** The records follows **
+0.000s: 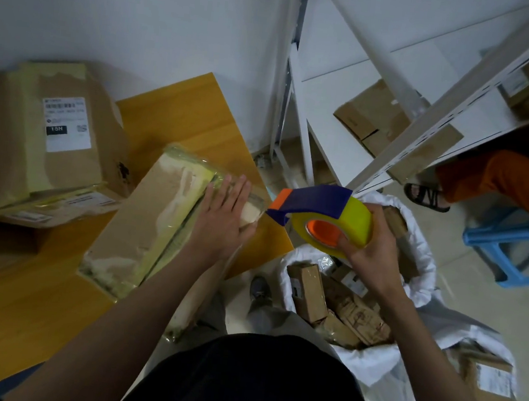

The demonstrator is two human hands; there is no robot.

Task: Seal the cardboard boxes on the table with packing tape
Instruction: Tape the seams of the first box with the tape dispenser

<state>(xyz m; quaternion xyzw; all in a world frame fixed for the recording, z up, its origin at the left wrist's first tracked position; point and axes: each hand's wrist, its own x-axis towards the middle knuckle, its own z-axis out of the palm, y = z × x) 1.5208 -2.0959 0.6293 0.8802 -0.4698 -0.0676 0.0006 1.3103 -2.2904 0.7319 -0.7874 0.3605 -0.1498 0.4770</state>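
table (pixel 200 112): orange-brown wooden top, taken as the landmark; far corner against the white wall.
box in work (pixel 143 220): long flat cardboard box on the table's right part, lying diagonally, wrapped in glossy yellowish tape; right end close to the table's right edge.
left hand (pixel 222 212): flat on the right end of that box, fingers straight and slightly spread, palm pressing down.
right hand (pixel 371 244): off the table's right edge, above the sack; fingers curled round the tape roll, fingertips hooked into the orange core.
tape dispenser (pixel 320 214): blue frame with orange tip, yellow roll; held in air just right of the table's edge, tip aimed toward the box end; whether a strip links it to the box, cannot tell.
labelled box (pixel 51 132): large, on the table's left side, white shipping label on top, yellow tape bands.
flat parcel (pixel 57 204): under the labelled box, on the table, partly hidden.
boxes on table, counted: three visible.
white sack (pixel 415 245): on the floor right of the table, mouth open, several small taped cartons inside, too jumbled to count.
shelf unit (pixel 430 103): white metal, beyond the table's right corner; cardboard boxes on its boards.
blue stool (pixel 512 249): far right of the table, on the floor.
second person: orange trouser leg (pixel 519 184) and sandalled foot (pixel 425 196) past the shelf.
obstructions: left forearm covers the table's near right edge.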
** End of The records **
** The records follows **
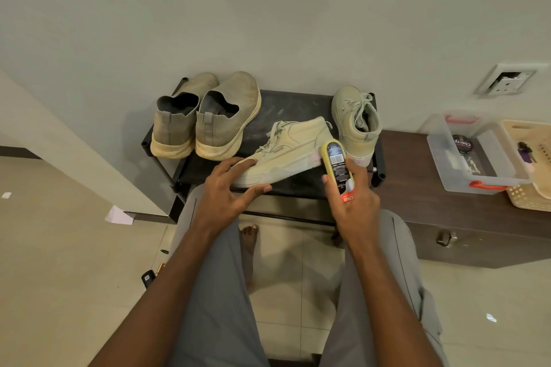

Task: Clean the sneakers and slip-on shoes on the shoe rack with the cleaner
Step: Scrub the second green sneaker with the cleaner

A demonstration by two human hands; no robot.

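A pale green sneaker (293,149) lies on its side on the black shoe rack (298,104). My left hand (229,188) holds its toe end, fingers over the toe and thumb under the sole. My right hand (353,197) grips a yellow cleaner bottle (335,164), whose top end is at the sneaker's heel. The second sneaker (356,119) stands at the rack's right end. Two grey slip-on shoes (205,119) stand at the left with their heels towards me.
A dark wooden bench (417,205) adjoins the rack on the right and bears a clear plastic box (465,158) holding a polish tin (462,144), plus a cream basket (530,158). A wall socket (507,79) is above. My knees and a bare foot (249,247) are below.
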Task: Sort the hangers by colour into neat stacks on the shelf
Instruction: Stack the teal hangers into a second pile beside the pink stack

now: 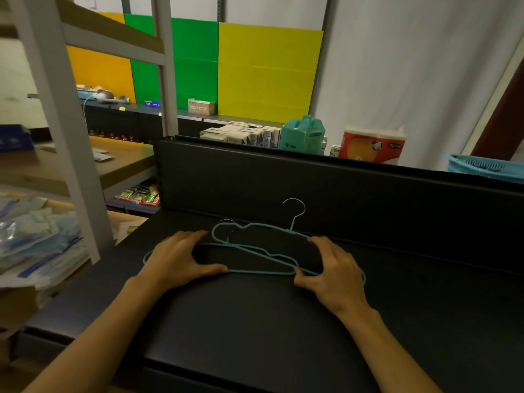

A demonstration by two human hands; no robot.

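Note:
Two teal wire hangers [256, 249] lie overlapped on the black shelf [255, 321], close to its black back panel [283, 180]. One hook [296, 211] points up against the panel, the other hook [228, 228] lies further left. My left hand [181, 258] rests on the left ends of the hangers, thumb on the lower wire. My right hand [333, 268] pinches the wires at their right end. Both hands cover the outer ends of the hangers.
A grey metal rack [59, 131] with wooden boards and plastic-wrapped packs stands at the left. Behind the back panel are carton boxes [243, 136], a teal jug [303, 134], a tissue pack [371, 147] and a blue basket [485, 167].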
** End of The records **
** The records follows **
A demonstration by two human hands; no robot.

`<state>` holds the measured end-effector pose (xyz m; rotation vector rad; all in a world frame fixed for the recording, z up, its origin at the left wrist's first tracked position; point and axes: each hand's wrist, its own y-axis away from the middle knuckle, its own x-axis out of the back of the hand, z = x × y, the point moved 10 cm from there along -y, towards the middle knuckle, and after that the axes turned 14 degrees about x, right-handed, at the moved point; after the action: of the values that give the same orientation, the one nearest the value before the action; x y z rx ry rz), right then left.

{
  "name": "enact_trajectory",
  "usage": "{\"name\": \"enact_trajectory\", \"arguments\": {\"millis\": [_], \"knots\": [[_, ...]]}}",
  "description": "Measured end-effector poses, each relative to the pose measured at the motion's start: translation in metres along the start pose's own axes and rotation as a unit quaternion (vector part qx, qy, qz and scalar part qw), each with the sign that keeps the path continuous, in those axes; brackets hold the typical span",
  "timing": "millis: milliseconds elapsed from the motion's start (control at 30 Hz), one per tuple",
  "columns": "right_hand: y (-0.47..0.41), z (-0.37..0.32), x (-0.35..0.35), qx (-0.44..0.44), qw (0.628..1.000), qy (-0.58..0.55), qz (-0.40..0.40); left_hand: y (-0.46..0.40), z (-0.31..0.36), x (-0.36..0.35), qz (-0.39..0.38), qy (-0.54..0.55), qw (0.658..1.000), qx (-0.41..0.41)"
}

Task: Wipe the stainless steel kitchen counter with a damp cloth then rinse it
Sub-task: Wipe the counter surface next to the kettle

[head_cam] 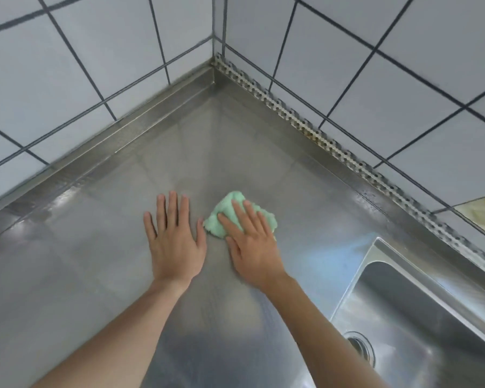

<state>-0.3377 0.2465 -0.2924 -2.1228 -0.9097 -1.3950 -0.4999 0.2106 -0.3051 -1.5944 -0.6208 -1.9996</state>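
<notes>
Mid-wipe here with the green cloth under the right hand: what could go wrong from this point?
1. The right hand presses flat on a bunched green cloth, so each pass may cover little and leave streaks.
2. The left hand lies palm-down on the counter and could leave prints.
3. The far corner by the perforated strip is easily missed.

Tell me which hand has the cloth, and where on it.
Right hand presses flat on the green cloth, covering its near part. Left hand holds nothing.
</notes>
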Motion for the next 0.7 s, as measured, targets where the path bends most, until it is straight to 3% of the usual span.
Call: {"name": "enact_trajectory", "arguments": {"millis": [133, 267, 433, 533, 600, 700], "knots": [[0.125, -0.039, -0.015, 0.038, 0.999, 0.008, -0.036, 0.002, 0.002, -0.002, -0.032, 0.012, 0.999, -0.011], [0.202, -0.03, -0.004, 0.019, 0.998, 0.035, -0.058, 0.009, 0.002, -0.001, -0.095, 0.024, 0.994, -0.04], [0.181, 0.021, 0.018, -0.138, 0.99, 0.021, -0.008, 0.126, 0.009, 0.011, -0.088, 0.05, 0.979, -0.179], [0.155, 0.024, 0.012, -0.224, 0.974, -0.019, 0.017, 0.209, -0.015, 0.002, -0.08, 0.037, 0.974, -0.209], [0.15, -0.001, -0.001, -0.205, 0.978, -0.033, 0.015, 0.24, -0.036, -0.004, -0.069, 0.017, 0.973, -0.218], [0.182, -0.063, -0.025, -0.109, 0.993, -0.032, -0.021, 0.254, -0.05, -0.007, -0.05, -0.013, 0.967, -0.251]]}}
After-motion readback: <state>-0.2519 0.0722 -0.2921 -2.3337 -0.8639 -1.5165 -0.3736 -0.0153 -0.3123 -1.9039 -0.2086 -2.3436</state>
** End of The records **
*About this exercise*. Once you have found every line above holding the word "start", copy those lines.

*Task output*.
  "description": "Measured end-effector poses, each relative to the pose measured at the motion's start: translation in metres along the start pose's own axes and rotation as a unit quaternion (vector part qx, qy, qz and scalar part qw), each with the sign that keeps the path continuous, in those axes; brackets hold the typical span",
  "timing": "millis: milliseconds elapsed from the motion's start (control at 30 Hz), one per tuple",

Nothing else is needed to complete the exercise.